And now it is Jerusalem. Teeming, tumultuous, broad-daylight, Jerusalem. Then there was Jesus. And then the multitude of the human host, glorifying and praising God, shouted, “Peace in heaven and glory in the highest.”
The angels sing “Peace on earth” at the beginning. Now we have reached the end and the people of earth shout, “Peace in heaven!” For St. Luke, this is no coincidence. Peace! Peace on earth as it is in heaven…because Jesus has arrived.
Oh, but how different is the end from the beginning! At Christmas the shepherds made known abroad the things that were told them. And Mary…Mary pondered all these things in her heart. And there was great joy! But here at the end, Jesus weeps.
In the verses immediately following our text, St. Luke writes, “When He drew near and saw the city, He wept…‘Would that you had known on this day the things that made for peace!’” Yes, there’s a lot of shouting about peace. There’s a lot of joy! But they really had nothing to tell abroad…nothing to ponder in their heart. And Jesus wept.
O Jerusalem, Jerusalem. Would that you, even you, had known on this day the things that make for peace. But they didn’t. With a foreign power making its presence known everywhere—in government, commerce, the legal system, even religion—with that foreign power having its hand tightly wrapped around Jerusalem’s throat, there was not much peace.
Oh, there were the zealots, hyper-patriotic Jews causing trouble, civil disobedience, terrorism, insurrection, murder. They were a thorn in the side of the Romans, and they made life difficult for law-abiding Jews.
And, yes, there were the collaborators, the Quislings—Annas, Caiaphas, Herod, and all the other toadies of Rome. Go along to get along. Growing fat under Roman indulgence, and yet always ready to stick it to Rome if they got the chance. The Pax Romana may have descended on the Mediterranean world, but deep down where it really counted, peace was still only a word…a very elusive word.
And Jesus wept. Wept, not only because Jerusalem was a city ready to rush lemming-like to its destruction. Wept, not only because of His great love for a people bent on their own destruction. Wept, not only because peace eluded them. Jesus wept, because His presence makes for peace. And yet, the cheering, branch waving, shouting people of Jerusalem just could not see it…see Him.
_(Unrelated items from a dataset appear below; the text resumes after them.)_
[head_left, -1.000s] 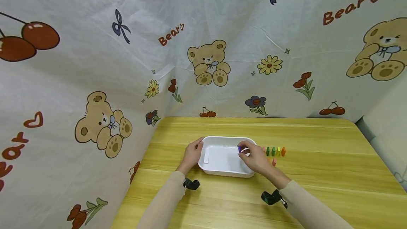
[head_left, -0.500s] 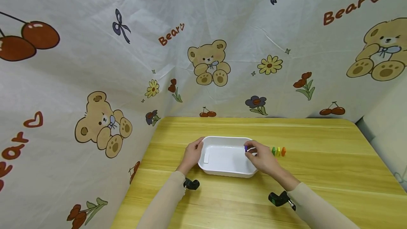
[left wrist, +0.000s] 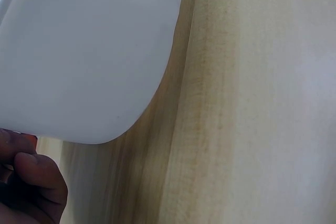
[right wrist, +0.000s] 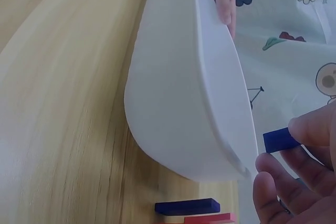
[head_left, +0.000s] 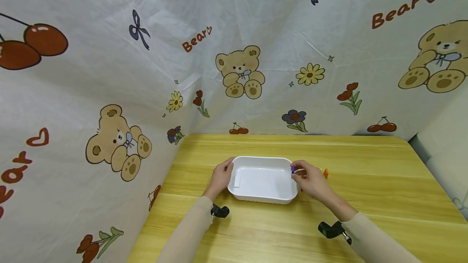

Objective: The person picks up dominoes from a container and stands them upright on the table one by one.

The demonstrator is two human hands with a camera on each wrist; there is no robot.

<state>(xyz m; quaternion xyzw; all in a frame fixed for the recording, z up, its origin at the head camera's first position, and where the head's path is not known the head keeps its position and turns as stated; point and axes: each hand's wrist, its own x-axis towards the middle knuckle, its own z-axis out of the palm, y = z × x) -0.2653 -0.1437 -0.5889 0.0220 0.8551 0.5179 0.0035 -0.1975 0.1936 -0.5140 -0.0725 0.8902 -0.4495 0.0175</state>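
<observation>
On the left of the head view my left hand (head_left: 221,175) grips the end of a white plastic tray (head_left: 263,199). Above the tray's right end, my right hand (head_left: 310,180) pinches a small blue domino (head_left: 293,169) between thumb and fingers. The right wrist view shows this blue domino (right wrist: 280,140) held close to the tray's rim (right wrist: 210,106). Inside the tray lies a small white rectangle (head_left: 237,182) near the left end. An orange domino (head_left: 326,173) stands behind the right hand, which hides most of the row there.
Beside the tray in the right wrist view are another dark blue domino (right wrist: 187,206) and a pink domino (right wrist: 210,219). The wooden table (head_left: 380,182) runs on to the right. A bear-print cloth (head_left: 278,104) hangs behind it and along its left side.
My right hand has moved right with the blue domino, from over the tray's inside to its right rim, covering more of the domino row. The left hand and tray stay put.
</observation>
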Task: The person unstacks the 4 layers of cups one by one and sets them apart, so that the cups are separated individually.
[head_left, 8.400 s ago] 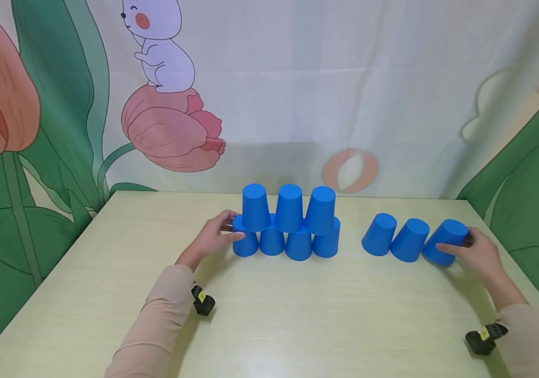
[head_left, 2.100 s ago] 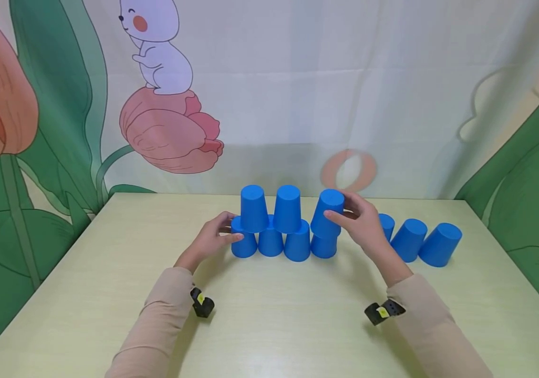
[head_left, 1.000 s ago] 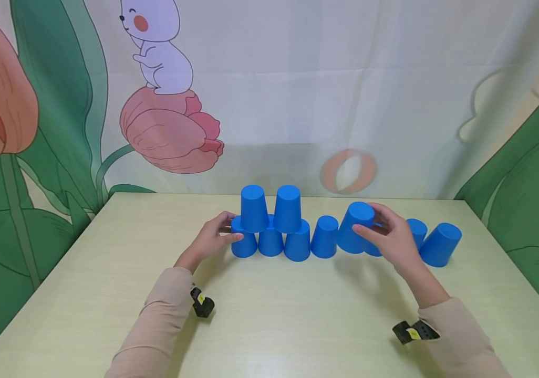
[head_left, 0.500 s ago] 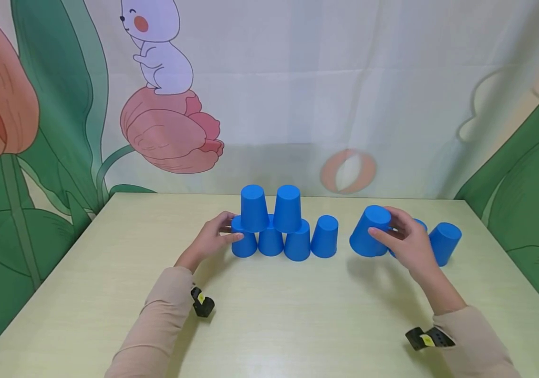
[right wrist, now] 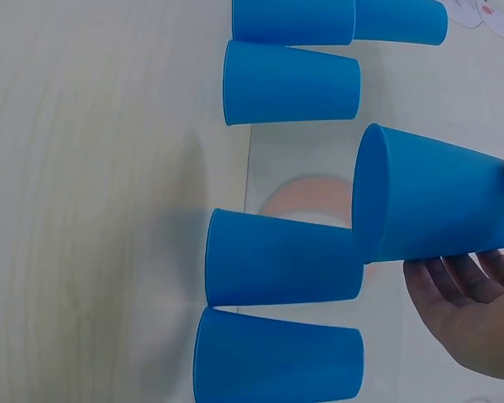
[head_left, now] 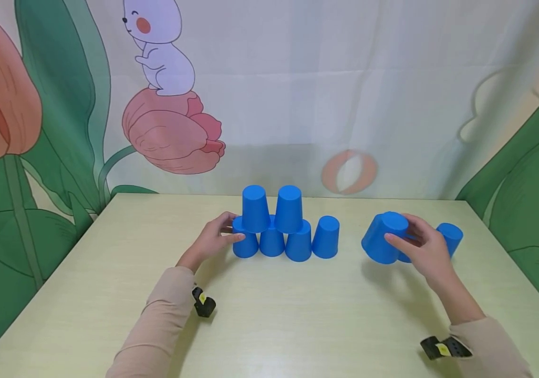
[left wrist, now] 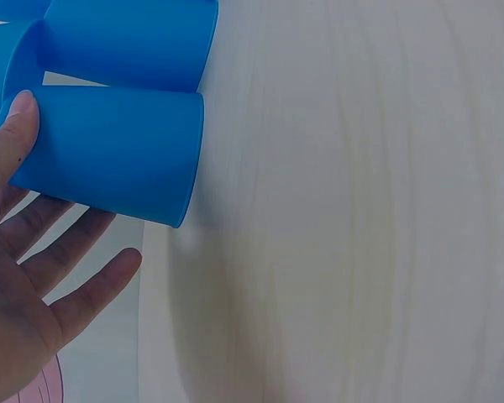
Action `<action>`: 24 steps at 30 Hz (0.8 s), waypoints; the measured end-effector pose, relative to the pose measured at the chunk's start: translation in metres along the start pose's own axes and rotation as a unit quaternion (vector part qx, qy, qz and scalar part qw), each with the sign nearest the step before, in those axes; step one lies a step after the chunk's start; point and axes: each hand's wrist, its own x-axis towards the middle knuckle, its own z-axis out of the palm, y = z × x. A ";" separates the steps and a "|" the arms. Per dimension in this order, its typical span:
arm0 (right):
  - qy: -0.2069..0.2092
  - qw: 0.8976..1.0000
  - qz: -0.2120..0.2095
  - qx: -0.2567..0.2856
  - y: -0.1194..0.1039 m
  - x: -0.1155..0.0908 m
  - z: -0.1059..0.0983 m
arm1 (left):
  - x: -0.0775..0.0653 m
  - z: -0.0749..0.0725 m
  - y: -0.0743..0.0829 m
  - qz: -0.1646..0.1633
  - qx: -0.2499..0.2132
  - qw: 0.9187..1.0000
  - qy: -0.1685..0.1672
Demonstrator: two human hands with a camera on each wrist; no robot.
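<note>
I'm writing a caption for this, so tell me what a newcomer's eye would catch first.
Probably the bright blue stack mid-table: two upper cups upside down on a row of four cups. Next, on the right, the right hand holds a lifted cup above its shadow. Behind, at upper left, a pale cartoon animal sits on a pink flower.

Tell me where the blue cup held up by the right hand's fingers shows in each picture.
Head: right of centre, a little below mid-height; blue cup.
Left wrist: not in it.
Right wrist: at mid-height, toward the right edge; blue cup.
Shared landmark: the pale table, visible in all three.
</note>
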 end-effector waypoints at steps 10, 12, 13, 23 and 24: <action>0.031 0.999 -0.005 -0.029 0.066 0.017 -0.015 | -0.001 0.000 0.001 0.001 -0.001 1.000 0.001; 0.048 0.998 -0.003 -0.043 0.103 0.029 -0.019 | -0.001 0.000 0.001 0.001 -0.002 1.000 0.001; 0.057 0.997 -0.002 -0.050 0.119 0.034 -0.020 | -0.001 0.000 0.001 0.002 -0.002 1.000 0.001; 0.075 0.995 0.008 -0.059 0.168 0.041 -0.038 | -0.001 0.001 0.001 0.004 0.000 1.000 0.001; 0.075 0.995 0.013 -0.059 0.167 0.040 -0.040 | 0.000 0.001 0.001 0.004 0.000 1.000 0.002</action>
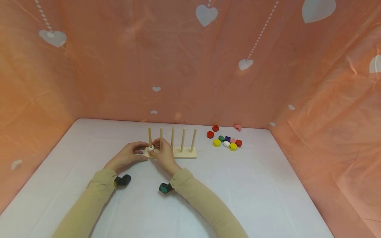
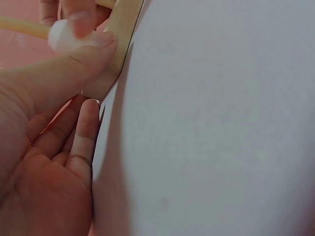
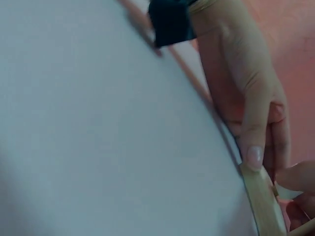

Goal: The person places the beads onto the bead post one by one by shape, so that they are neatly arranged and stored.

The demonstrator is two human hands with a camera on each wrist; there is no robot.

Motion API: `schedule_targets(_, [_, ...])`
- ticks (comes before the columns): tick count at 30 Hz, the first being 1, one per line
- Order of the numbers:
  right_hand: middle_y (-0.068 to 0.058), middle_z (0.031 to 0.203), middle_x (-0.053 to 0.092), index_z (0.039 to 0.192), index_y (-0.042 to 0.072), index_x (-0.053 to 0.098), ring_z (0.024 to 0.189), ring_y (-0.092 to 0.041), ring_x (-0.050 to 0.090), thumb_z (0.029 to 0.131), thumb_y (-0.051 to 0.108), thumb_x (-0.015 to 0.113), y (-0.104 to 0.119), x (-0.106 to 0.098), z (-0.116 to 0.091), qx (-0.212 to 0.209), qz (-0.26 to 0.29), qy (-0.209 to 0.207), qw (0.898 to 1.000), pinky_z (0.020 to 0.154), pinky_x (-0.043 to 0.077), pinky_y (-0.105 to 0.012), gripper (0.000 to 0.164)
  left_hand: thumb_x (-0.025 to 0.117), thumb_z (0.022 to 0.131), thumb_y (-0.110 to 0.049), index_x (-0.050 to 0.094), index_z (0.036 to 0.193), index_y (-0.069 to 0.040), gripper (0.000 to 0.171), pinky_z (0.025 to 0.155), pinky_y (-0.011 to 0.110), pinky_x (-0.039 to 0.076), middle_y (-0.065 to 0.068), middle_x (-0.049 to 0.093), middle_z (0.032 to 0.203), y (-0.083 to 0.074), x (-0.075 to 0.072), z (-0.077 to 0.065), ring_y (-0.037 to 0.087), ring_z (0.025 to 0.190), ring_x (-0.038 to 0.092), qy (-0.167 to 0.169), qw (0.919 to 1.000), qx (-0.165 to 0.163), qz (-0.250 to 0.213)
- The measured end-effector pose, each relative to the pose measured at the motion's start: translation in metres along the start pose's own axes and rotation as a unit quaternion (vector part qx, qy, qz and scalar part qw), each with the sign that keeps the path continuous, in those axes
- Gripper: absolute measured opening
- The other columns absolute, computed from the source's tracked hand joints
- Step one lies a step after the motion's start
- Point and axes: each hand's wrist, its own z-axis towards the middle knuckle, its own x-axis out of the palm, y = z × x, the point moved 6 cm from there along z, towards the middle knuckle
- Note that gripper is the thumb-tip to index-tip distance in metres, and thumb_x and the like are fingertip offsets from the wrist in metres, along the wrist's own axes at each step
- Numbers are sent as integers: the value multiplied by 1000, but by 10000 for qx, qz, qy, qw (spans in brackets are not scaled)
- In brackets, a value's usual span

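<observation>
A wooden peg stand [image 1: 186, 154] with several upright pegs stands on the white table. Low on its leftmost peg [image 1: 150, 136] sits a white bead [image 1: 151, 148]. My right hand [image 1: 164, 155] pinches this bead between thumb and fingers, reaching in from the right past the neighbouring pegs. At the stand's left end, my left hand [image 1: 128, 154] grips the base, its thumb on the near edge and its fingers toward the far side. In the left wrist view, the bead [image 2: 60, 37] shows around the peg, partly covered by the right fingers.
To the right of the stand lie loose beads: red [image 1: 210, 134], yellow [image 1: 216, 143], green [image 1: 221, 138], dark blue [image 1: 227, 138], white [image 1: 226, 144] and pink [image 1: 237, 127]. An orange curtain [image 1: 178, 66] with hearts hangs behind the table [image 1: 253, 191] and along both sides.
</observation>
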Motion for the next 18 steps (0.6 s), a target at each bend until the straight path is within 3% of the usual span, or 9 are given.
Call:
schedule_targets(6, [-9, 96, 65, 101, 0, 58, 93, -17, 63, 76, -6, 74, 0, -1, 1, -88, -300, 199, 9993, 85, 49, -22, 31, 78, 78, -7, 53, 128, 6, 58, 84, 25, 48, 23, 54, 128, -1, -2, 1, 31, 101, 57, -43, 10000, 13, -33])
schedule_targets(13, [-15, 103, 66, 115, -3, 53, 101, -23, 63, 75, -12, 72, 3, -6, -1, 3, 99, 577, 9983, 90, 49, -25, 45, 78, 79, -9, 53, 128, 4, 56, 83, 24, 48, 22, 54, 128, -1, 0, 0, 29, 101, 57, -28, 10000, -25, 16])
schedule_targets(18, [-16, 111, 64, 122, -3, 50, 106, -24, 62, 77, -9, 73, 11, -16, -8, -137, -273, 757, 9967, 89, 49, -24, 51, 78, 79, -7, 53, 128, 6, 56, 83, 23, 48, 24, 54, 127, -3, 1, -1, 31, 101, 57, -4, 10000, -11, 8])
Crush Rome. That’s the way of peace. Why, if Jesus could raise the dead, certainly He must be able to take down the living! Crush Rome. If Jesus gave release to the demon possessed, He certainly must be able to bind these demonic Gentiles. Crush Rome. If Jesus forgave and lifted up the outcasts, He certainly must be able to bring down the high and mighty and cast them out of Jerusalem, out of Judea, out of the world! Crush Rome. Power to the people. Then there will be peace. Peace in our time.
So they cheered. They waved their patriotic palm branch flags. They shouted their cries filled with the glory of King David’s years. Blessed is the King who comes in the name of the Lord. Peace in heaven and glory in the highest. They shouted. And Jesus wept.
If you only knew. Peace is not Pax Romana. It is not Camelot. Peace is not a New Deal nor a Thousand Year Reich nor a Great Society nor Morning in America nor Change We can Believe In nor any slogan cranked out by the machinery of politicians. Peace is not a balance of power nor an absence of war nor the elimination of prejudice. These are but the many human attempts at creating peace.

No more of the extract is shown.